*Task instructions:*
Output the complete listing. Match it exactly.
Segment Start: Exercise data
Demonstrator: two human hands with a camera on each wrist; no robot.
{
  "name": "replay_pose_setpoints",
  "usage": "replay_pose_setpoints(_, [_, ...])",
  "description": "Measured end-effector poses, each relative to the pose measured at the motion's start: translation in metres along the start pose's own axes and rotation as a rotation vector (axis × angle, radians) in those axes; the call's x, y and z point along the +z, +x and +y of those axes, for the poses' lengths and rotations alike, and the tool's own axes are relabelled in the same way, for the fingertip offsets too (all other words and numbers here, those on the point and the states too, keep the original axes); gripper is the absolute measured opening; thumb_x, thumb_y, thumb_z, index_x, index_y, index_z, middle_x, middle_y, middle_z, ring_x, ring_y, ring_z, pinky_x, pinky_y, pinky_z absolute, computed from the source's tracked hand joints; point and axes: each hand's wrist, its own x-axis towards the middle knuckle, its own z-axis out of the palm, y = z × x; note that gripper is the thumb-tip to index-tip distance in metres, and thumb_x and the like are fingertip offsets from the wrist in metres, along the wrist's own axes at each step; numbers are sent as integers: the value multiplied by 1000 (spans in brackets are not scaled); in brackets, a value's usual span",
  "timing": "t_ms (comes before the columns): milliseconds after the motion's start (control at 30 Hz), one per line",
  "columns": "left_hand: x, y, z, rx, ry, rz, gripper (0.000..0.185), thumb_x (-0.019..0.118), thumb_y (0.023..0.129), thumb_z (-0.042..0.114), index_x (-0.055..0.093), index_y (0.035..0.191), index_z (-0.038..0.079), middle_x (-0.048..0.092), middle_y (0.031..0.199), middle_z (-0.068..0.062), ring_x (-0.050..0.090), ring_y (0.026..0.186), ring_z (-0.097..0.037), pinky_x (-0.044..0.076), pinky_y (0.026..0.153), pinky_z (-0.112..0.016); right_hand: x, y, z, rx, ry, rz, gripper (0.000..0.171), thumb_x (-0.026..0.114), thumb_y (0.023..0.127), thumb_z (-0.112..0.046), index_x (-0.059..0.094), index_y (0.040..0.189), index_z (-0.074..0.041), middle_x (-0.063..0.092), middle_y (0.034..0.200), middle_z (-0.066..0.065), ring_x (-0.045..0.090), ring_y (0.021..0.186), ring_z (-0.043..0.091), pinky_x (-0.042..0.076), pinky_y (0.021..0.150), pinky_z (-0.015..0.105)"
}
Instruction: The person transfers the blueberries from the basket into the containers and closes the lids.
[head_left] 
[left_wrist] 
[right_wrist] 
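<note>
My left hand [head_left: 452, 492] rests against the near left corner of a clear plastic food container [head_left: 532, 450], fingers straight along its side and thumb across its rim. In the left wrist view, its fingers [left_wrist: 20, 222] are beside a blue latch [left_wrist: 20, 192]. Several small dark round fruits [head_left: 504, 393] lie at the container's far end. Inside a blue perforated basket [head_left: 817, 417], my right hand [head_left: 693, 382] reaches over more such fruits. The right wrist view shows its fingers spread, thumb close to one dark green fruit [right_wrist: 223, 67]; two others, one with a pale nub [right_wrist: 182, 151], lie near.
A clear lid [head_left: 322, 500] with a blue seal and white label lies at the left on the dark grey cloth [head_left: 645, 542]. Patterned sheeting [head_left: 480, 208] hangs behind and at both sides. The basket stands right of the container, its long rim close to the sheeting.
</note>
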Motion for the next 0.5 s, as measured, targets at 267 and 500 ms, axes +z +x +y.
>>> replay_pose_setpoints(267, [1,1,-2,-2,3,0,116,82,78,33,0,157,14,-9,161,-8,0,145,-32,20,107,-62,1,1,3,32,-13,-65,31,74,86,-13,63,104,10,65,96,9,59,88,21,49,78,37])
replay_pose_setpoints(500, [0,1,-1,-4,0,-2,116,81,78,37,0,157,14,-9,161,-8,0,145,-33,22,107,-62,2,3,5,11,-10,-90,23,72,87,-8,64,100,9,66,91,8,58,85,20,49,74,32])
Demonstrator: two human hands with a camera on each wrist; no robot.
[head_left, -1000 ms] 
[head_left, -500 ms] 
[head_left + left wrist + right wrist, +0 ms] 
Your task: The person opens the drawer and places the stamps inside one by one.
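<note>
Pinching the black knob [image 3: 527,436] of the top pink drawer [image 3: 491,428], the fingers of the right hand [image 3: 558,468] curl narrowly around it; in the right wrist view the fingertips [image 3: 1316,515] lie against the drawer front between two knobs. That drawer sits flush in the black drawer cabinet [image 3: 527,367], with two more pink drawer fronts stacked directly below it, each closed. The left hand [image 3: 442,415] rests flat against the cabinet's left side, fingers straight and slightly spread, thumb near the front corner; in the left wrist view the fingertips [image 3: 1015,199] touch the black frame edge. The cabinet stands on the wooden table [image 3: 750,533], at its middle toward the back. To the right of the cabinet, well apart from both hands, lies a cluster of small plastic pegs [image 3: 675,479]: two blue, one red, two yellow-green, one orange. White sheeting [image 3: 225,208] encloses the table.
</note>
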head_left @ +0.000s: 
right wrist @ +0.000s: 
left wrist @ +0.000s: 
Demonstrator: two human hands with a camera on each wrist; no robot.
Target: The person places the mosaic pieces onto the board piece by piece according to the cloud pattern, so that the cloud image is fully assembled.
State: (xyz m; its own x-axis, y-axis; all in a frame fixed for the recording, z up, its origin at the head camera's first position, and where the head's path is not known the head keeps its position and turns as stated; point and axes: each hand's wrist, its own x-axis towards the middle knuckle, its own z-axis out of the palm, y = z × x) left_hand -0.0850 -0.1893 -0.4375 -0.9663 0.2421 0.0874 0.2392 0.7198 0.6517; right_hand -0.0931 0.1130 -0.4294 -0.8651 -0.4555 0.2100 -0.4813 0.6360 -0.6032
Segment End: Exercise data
*Response to the exercise:*
Demonstrator: two human hands with a camera on each wrist; no robot.
{
  "name": "replay_pose_setpoints",
  "usage": "replay_pose_setpoints(_, [_, ...])",
  "description": "Measured end-effector poses, each relative to the pose measured at the motion's start: translation in metres along the start pose's own axes and rotation as a rotation vector (axis × angle, radians) in those axes; the call's x, y and z point along the +z, +x and +y of those axes, for the poses' lengths and rotations alike, and the tool's own axes are relabelled in the same way, for the fingertip offsets too (all other words and numbers here, those on the point and the states too, keep the original axes); gripper is the absolute measured opening; thumb_x, thumb_y, thumb_z, index_x, index_y, index_z, middle_x, middle_y, middle_z, ring_x, ring_y, ring_z, pinky_x, pinky_y, pinky_z absolute, computed from the source's tracked hand joints; point and axes: each hand's wrist, its own x-axis towards the middle knuckle, its own z-axis out of the palm, y = z × x; note that gripper is the thumb-tip to index-tip distance in metres, and thumb_x and the like are fingertip offsets from the wrist in metres, along the wrist's own axes at each step; numbers are sent as integers: the value multiplied by 1000 (spans in brackets are not scaled); in brackets, a value's usual span",
  "timing": "t_ms (comes before the columns): milliseconds after the motion's start (control at 30 Hz), one per line",
  "columns": "left_hand: x, y, z, rx, ry, rz, gripper (0.000..0.185), thumb_x (-0.019..0.118), thumb_y (0.023..0.129), thumb_z (-0.042..0.114), index_x (-0.055..0.093), index_y (0.035..0.191), index_z (-0.038..0.079), middle_x (-0.048..0.092), middle_y (0.031..0.199), middle_z (-0.068..0.062), ring_x (-0.050..0.090), ring_y (0.026..0.186), ring_z (-0.097..0.037), pinky_x (-0.044..0.076), pinky_y (0.026..0.153), pinky_z (-0.112..0.016); right_hand: x, y, z, rx, ry, rz, gripper (0.000..0.171), thumb_x (-0.026..0.114), thumb_y (0.023..0.127), thumb_z (-0.112..0.046), index_x (-0.059..0.094), index_y (0.040..0.189), index_z (-0.074..0.041), middle_x (-0.063..0.092), middle_y (0.034..0.200), middle_z (-0.066..0.065), ring_x (-0.045..0.090), ring_y (0.021..0.186), ring_z (-0.043..0.091), pinky_x (-0.042..0.076), pinky_y (0.021..0.150), pinky_z (-0.015..0.105)"
}
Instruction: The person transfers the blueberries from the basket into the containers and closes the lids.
[head_left] 
[left_wrist] 
[right_wrist] 
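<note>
My left hand [head_left: 452, 492] rests against the near left corner of a clear plastic food container [head_left: 532, 450], fingers straight along its side and thumb across its rim. In the left wrist view, its fingers [left_wrist: 20, 222] are beside a blue latch [left_wrist: 20, 192]. Several small dark round fruits [head_left: 504, 393] lie at the container's far end. Inside a blue perforated basket [head_left: 817, 417], my right hand [head_left: 693, 382] reaches over more such fruits. The right wrist view shows its fingers spread, thumb close to one dark green fruit [right_wrist: 223, 67]; two others, one with a pale nub [right_wrist: 182, 151], lie near.
A clear lid [head_left: 322, 500] with a blue seal and white label lies at the left on the dark grey cloth [head_left: 645, 542]. Patterned sheeting [head_left: 480, 208] hangs behind and at both sides. The basket stands right of the container, its long rim close to the sheeting.
</note>
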Motion for the next 0.5 s, as measured, targets at 267 and 500 ms, axes +z +x +y.
>>> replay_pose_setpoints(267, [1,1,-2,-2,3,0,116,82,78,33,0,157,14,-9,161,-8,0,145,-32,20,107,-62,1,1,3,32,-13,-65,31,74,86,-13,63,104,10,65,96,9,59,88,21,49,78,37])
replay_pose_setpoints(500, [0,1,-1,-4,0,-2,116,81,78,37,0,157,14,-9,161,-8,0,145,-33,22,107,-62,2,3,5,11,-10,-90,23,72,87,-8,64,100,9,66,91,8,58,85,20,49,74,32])
Demonstrator: two human hands with a camera on each wrist; no robot.
[head_left, -1000 ms] 
[head_left, -500 ms] 
[head_left + left wrist + right wrist, +0 ms] 
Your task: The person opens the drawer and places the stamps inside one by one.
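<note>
Pinching the black knob [image 3: 527,436] of the top pink drawer [image 3: 491,428], the fingers of the right hand [image 3: 558,468] curl narrowly around it; in the right wrist view the fingertips [image 3: 1316,515] lie against the drawer front between two knobs. That drawer sits flush in the black drawer cabinet [image 3: 527,367], with two more pink drawer fronts stacked directly below it, each closed. The left hand [image 3: 442,415] rests flat against the cabinet's left side, fingers straight and slightly spread, thumb near the front corner; in the left wrist view the fingertips [image 3: 1015,199] touch the black frame edge. The cabinet stands on the wooden table [image 3: 750,533], at its middle toward the back. To the right of the cabinet, well apart from both hands, lies a cluster of small plastic pegs [image 3: 675,479]: two blue, one red, two yellow-green, one orange. White sheeting [image 3: 225,208] encloses the table.
</note>
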head_left @ +0.000s: 
right wrist @ +0.000s: 
left wrist @ +0.000s: 
Demonstrator: two human hands with a camera on each wrist; no robot.
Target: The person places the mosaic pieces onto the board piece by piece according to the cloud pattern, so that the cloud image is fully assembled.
State: (xyz m; its own x-axis, y-axis; all in a frame fixed for the recording, z up, its origin at the head camera's first position, and where the head's path is not known the head keeps its position and turns as stated; point and axes: each hand's wrist, its own x-axis towards the middle knuckle, its own z-axis out of the palm, y = z × x) left_hand -0.0850 -0.1893 -0.4375 -0.9663 0.2421 0.0874 0.2392 0.7198 0.6517; right_hand -0.0931 0.1130 -0.4294 -0.8651 -0.4555 0.2100 -0.4813 0.6360 -0.6032

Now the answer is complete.